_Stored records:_
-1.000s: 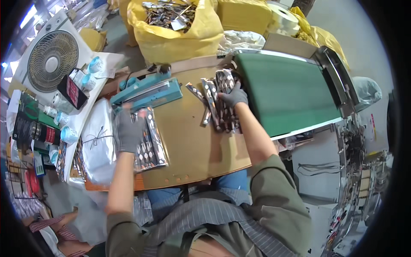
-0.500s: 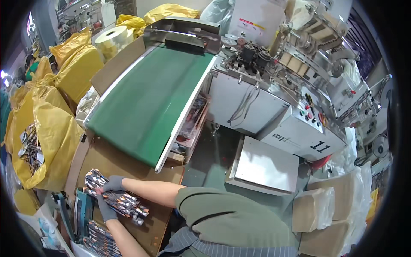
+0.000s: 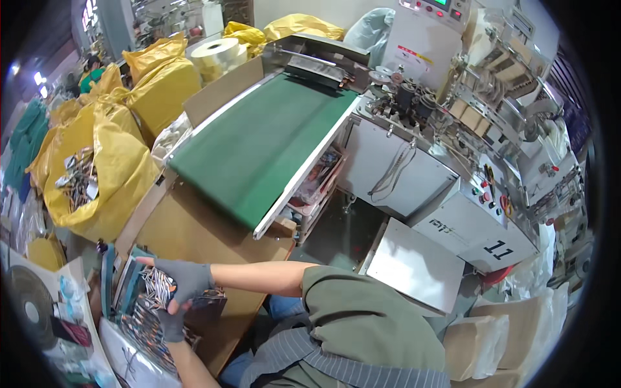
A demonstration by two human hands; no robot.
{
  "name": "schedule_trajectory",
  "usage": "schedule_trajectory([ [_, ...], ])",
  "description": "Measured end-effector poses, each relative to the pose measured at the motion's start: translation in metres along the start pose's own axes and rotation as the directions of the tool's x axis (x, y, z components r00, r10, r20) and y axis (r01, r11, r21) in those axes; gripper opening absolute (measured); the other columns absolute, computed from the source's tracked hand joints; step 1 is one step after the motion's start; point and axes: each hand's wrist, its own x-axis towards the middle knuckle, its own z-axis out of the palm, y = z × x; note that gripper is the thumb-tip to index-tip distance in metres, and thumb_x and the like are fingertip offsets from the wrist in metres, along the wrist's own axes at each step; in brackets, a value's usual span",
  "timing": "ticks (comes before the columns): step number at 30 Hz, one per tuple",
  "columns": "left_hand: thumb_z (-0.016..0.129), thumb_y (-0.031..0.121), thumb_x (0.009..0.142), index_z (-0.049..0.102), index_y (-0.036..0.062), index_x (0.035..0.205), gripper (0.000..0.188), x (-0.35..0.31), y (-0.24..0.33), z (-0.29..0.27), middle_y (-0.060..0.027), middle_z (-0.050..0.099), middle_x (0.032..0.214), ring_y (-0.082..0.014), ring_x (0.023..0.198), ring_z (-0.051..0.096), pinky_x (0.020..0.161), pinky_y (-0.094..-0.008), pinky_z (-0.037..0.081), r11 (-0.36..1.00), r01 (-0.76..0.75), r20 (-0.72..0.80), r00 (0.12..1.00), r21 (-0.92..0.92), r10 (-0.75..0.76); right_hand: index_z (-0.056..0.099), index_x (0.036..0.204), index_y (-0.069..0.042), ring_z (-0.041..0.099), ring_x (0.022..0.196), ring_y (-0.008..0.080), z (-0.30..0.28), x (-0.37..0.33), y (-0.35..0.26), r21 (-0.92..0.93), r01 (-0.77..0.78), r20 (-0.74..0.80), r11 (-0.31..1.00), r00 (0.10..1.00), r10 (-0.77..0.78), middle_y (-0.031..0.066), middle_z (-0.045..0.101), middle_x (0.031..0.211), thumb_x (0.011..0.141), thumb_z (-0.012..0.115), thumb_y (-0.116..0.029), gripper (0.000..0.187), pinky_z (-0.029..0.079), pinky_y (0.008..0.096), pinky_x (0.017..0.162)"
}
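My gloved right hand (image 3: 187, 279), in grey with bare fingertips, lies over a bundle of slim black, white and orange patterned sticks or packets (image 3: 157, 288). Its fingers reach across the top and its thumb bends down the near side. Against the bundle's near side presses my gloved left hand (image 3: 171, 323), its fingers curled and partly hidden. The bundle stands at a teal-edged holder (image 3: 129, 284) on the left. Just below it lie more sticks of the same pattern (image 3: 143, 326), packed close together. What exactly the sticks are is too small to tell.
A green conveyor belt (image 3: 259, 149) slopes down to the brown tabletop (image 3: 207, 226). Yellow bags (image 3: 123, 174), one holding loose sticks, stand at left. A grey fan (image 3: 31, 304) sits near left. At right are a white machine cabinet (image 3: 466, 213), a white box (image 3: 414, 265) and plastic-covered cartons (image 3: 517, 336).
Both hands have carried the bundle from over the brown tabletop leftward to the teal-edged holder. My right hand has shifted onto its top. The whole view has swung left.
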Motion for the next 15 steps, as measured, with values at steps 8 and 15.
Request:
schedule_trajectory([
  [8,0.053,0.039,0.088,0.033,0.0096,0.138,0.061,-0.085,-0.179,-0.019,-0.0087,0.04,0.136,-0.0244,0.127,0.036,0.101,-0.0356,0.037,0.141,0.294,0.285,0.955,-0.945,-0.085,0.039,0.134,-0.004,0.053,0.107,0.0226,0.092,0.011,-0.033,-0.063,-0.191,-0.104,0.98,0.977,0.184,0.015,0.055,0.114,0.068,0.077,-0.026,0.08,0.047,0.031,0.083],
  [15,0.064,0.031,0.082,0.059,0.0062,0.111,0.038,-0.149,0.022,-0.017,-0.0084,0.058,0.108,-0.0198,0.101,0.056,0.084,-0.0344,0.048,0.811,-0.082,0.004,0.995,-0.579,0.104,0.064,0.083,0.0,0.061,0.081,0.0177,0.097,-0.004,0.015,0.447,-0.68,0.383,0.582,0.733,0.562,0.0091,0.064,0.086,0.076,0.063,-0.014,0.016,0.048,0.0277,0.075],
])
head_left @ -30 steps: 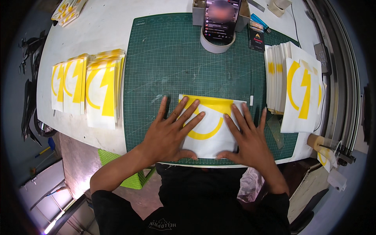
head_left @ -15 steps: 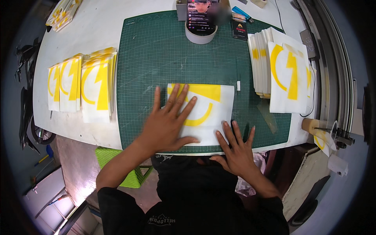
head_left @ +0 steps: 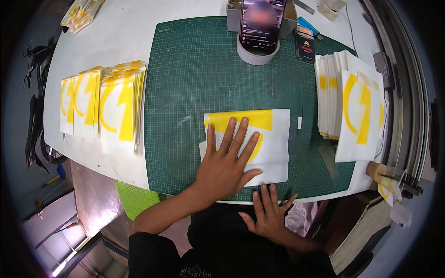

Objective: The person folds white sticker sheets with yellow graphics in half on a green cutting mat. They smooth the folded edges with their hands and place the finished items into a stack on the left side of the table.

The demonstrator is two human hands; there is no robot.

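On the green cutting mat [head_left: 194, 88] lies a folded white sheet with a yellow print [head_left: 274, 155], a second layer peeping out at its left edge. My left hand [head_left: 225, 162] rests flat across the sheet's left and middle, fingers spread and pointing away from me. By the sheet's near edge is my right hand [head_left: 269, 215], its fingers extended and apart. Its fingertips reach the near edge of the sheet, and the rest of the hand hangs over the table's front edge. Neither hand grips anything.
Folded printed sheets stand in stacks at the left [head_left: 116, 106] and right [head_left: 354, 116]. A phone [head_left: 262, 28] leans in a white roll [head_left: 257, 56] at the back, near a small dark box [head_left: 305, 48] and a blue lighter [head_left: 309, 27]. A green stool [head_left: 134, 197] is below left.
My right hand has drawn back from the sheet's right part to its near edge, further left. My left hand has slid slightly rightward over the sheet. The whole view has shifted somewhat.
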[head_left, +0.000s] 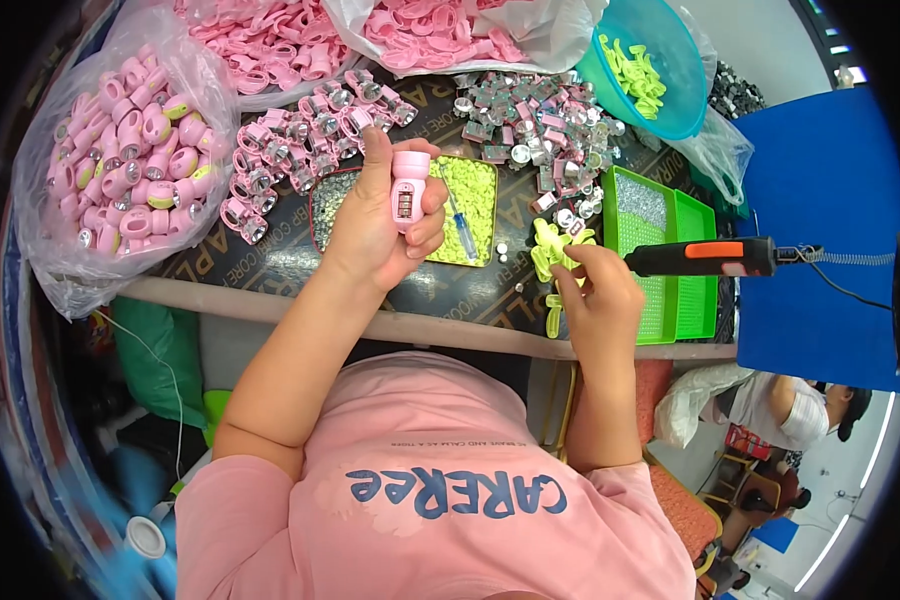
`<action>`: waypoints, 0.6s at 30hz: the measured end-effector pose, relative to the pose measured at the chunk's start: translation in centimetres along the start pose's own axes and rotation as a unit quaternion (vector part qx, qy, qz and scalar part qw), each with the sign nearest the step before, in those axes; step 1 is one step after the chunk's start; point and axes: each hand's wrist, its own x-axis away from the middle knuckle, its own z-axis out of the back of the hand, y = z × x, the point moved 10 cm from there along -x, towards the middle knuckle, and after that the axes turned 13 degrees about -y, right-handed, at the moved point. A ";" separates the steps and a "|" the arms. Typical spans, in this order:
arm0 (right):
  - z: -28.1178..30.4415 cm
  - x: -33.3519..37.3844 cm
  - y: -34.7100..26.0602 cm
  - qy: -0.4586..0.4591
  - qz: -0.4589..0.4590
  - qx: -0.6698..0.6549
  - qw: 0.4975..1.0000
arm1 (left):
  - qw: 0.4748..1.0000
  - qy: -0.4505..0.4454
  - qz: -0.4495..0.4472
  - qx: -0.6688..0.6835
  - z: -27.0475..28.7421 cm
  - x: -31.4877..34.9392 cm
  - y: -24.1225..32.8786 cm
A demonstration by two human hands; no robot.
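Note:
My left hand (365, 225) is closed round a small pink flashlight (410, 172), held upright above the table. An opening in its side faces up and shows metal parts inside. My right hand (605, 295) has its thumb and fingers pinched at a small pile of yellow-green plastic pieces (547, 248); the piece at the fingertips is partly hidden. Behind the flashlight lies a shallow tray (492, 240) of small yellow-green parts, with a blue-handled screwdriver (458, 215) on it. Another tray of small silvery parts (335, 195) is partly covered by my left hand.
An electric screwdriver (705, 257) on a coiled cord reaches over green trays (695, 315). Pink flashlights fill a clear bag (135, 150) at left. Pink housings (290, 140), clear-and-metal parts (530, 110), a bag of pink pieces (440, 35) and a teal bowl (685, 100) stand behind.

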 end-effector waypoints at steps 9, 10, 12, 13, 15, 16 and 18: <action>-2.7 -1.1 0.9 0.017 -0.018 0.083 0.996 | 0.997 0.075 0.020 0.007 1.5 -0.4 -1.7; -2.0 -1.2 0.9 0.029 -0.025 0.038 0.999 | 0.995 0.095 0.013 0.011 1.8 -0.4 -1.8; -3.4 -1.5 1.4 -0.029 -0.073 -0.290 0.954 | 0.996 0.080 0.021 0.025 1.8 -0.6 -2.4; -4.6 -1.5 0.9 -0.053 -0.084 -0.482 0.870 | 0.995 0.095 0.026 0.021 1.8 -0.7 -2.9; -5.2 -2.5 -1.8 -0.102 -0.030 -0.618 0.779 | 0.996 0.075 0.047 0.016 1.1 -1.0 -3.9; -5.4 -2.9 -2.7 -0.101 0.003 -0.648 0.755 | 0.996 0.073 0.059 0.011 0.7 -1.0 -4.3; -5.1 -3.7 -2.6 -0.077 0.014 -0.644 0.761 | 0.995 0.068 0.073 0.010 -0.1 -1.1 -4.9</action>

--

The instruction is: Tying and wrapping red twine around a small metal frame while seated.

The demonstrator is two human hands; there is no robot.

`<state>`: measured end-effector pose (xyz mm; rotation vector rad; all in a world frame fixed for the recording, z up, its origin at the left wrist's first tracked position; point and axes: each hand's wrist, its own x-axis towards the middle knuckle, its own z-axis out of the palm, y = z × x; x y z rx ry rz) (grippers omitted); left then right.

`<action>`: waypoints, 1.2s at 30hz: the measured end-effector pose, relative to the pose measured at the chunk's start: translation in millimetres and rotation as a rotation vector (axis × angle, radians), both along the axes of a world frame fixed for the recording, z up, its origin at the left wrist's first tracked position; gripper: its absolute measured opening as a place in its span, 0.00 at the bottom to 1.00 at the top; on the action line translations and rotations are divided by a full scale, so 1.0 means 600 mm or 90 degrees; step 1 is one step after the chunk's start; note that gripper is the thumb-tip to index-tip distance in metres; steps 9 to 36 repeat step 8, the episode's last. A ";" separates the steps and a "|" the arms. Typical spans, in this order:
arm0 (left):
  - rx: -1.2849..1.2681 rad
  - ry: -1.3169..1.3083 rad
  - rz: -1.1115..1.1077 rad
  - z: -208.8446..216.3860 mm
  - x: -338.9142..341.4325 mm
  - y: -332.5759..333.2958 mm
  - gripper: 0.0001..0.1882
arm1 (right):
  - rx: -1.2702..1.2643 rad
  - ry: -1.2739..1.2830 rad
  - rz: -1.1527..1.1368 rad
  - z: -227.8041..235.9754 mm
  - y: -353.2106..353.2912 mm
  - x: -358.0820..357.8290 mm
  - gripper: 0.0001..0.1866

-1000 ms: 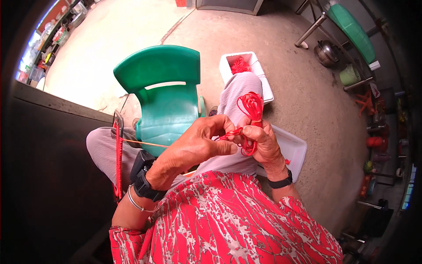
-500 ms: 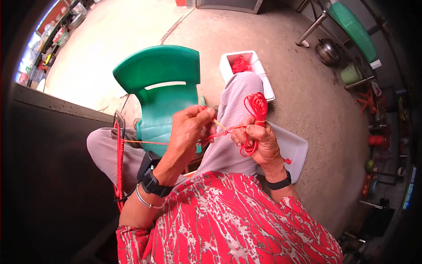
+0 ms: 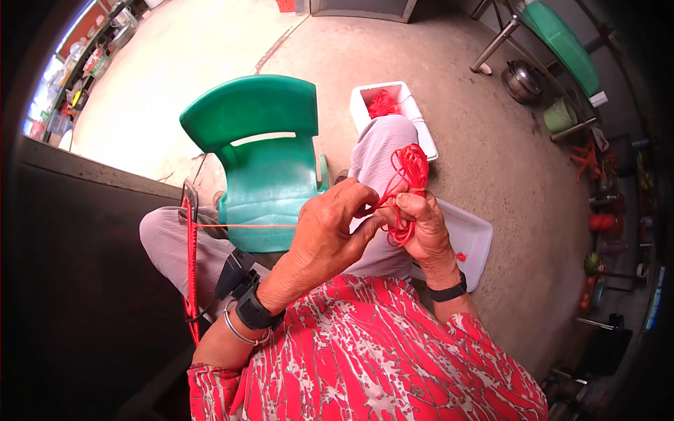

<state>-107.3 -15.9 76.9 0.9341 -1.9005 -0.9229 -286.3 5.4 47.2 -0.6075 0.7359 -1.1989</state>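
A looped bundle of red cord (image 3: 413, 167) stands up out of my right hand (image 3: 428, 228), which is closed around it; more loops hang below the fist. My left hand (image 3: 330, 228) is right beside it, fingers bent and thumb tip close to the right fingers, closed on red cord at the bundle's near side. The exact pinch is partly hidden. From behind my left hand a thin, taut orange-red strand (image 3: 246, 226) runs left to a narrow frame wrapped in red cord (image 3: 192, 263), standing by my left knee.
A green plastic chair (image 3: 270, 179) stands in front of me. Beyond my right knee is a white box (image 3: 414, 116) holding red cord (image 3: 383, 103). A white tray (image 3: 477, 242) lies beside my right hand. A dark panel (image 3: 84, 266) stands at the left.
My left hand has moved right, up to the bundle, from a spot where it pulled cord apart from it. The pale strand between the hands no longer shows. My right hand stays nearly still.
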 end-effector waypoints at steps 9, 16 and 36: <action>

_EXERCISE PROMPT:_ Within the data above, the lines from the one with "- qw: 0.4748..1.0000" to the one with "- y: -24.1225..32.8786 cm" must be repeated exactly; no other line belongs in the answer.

_EXERCISE OUTPUT:_
  - qw: 0.4748..1.0000
  - qy: -0.4505..0.4454
  - qz: -0.4495..0.4472
  - qx: -0.6688..0.6835
  - z: -27.0475..28.7421 cm
  - x: -31.4877..34.9392 cm
  - y: -24.1225..32.8786 cm

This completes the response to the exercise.